Lazy Loading and SEO: What Google Actually Sees
A reasonable concern from marketing teams is whether lazy-loaded images still get indexed by Google. The short answer is yes, Google can see and index lazy-loaded images, provided you’re using either native browser lazy loading or a JavaScript implementation that Google’s renderer can execute. Googlebot renders pages using a modern Chromium-based browser, so it processes JavaScript and native loading attributes the same way a real visitor’s browser would.
That said, there are edge cases. If your lazy loading implementation requires a scroll event to trigger (and some older JavaScript approaches do), Googlebot may not scroll far enough to trigger all images. Native lazy loading doesn’t have this problem because the browser decides when to load based on viewport proximity, and Googlebot handles this properly during rendering.
For image-heavy sites where image search traffic matters (think e-commerce, portfolio sites, or property listings), make sure your images have proper alt text regardless of how they’re loaded. Lazy loading doesn’t affect whether Google reads alt text, but it’s worth confirming that your implementation doesn’t strip or modify image attributes during the lazy loading process. Some poorly coded plugins have been known to rewrite image tags in ways that lose metadata.
How Much Difference Does Lazy Loading Actually Make?
The impact depends entirely on the page. A text-heavy blog post with two images won’t see dramatic improvement. A product category page with 60 thumbnails will see a transformative difference.
Here are realistic numbers from projects our team has worked on. A B2B services company with long, image-rich case study pages saw their average page weight drop from 6.2MB to 1.8MB on initial load after implementing lazy loading properly. LCP improved from 4.1 seconds to 2.3 seconds. An e-commerce client with product listing pages containing 48 thumbnails each saw initial page weight go from 9.4MB to 1.1MB, with LCP improving from 5.7 seconds to 1.9 seconds.

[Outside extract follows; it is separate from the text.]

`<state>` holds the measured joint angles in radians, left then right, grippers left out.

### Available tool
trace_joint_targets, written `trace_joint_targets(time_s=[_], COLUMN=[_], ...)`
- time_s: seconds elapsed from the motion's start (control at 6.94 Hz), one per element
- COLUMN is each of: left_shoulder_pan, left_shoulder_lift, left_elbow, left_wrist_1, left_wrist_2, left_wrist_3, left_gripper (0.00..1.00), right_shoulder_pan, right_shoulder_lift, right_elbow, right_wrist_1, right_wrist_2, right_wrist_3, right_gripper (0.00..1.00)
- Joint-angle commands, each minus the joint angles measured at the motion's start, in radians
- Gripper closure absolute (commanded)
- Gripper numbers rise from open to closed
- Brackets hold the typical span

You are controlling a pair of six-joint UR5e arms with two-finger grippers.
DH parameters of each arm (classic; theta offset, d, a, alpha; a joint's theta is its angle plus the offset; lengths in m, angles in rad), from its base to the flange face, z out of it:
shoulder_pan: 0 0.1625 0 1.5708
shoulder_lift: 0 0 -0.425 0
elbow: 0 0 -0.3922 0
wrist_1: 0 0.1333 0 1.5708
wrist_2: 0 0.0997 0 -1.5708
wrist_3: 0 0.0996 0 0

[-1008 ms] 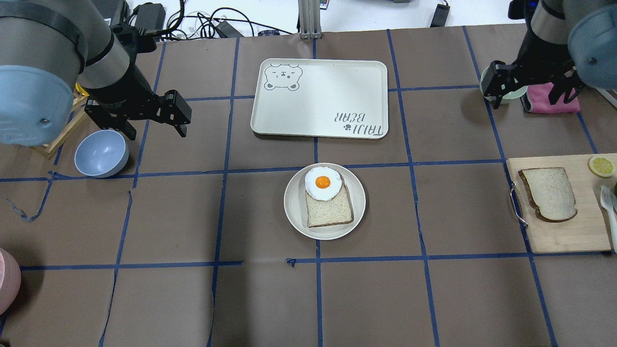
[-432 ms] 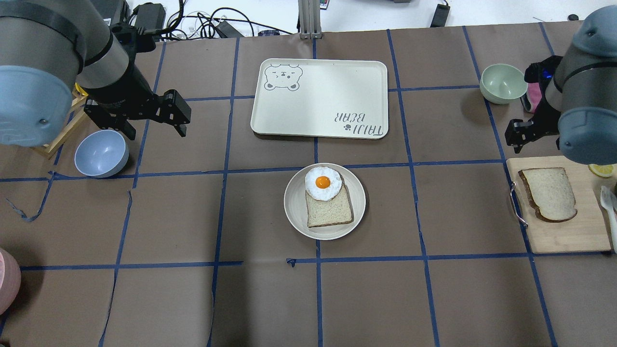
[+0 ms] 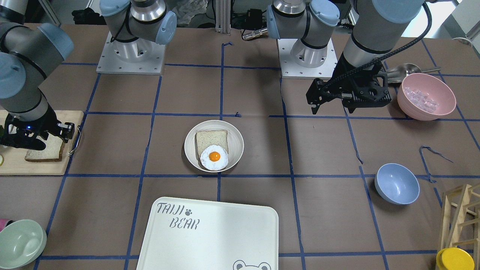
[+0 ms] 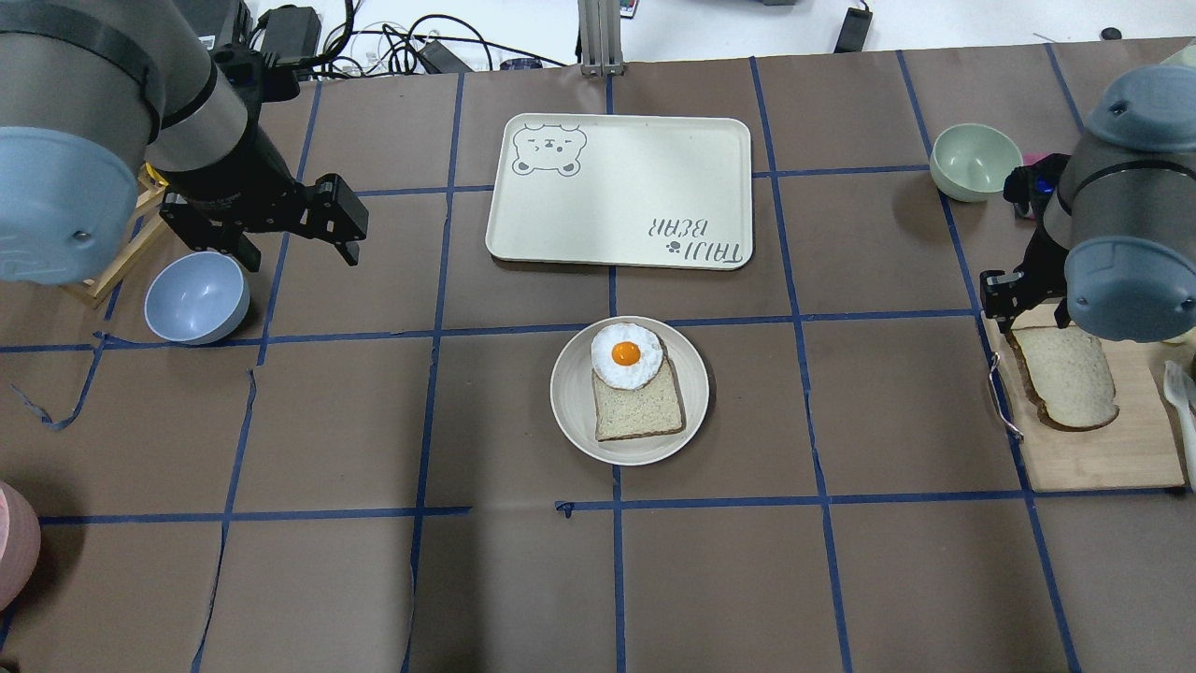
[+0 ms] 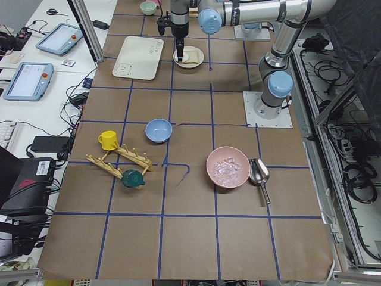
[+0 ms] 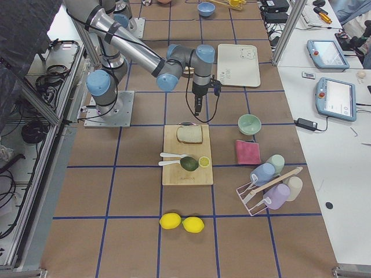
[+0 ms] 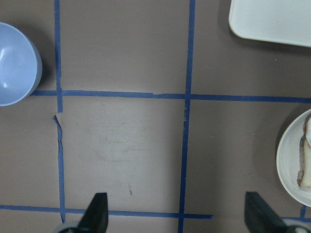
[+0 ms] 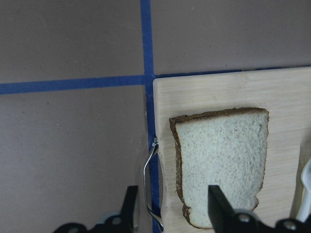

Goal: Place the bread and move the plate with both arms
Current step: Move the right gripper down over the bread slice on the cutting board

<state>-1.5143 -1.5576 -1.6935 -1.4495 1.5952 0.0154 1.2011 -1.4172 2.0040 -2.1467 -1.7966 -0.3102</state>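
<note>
In the right wrist view the bread (image 8: 221, 162) lies flat on the cutting board (image 8: 286, 97), at about 1 o'clock from the open, empty right gripper (image 8: 171, 194), its long axis running 12 to 6; the left gripper (image 7: 175, 204), also open, hangs well apart beyond the plate (image 4: 572, 416).

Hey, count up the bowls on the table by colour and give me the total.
Blue bowl: 1
Pink bowl: 1
Pale green bowl: 1
Total: 3
</note>
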Motion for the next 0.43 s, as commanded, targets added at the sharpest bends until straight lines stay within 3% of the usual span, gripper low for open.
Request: trace_joint_targets(time_s=[0.0,0.29], left_shoulder_pan=[0.0,-0.001], left_shoulder_lift=[0.001,0.001], left_elbow=[0.0,0.0], left_wrist_1=[0.0,-0.002], left_wrist_2=[0.0,0.002], left_wrist_3=[0.0,0.002], left_gripper=[0.0,0.0], right_shoulder_pan=[-0.041,-0.046], right_shoulder_lift=[0.056,0.084], right_elbow=[0.039,0.091], right_wrist_1=[-0.062,-0.174], right_wrist_2=[-0.007,-0.021], right_wrist_3=[-0.021,-0.056], right_gripper=[0.52,0.5])
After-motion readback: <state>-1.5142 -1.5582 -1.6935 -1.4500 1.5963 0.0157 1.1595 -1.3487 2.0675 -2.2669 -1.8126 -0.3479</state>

These numbers aren’t unusual for sites where lazy loading was either missing or poorly configured. The key phrase is “on initial load.” The total page weight doesn’t change; you’re simply deferring when resources are requested, so the browser can prioritise what matters first.
Where the impact is most noticeable for business metrics is on mobile devices with slower connections. A visitor on a 4G connection loading a 6MB page might wait 8-10 seconds. The same visitor loading a 1.5MB initial payload (with the rest lazy loaded) gets a usable page in 2-3 seconds. That’s the difference between a bounce and a lead form submission.
Lazy Loading Is One Piece of a Bigger Picture
It’s tempting to treat lazy loading as a silver bullet for page speed. It isn’t. A site with uncompressed 4MB hero images, three chat widgets, a tag manager firing 15 tracking scripts, and an unoptimised web font stack will still be slow even with perfect lazy loading. Lazy loading optimises when resources load, not how large or numerous those resources are.
The real performance gains come from combining lazy loading with properly sized and compressed images, efficient hosting and CDN delivery, minimal third-party scripts, modern image formats like WebP or AVIF, and correct resource prioritisation. Think of lazy loading as one instrument in an orchestra. It plays an important part, but the performance only sounds right when everything works together.
If your site currently has no lazy loading, adding it is the fastest, lowest-risk performance improvement you can make. It typically takes a developer less than an hour to implement and verify, the risk of breaking something is minimal (as long as you don’t lazy load above-the-fold content), and the results are immediate and measurable. Start there, confirm it’s working correctly, and then address the other layers of your performance stack. The order matters: fix the quick wins first, then tackle the architectural decisions that require more planning and investment.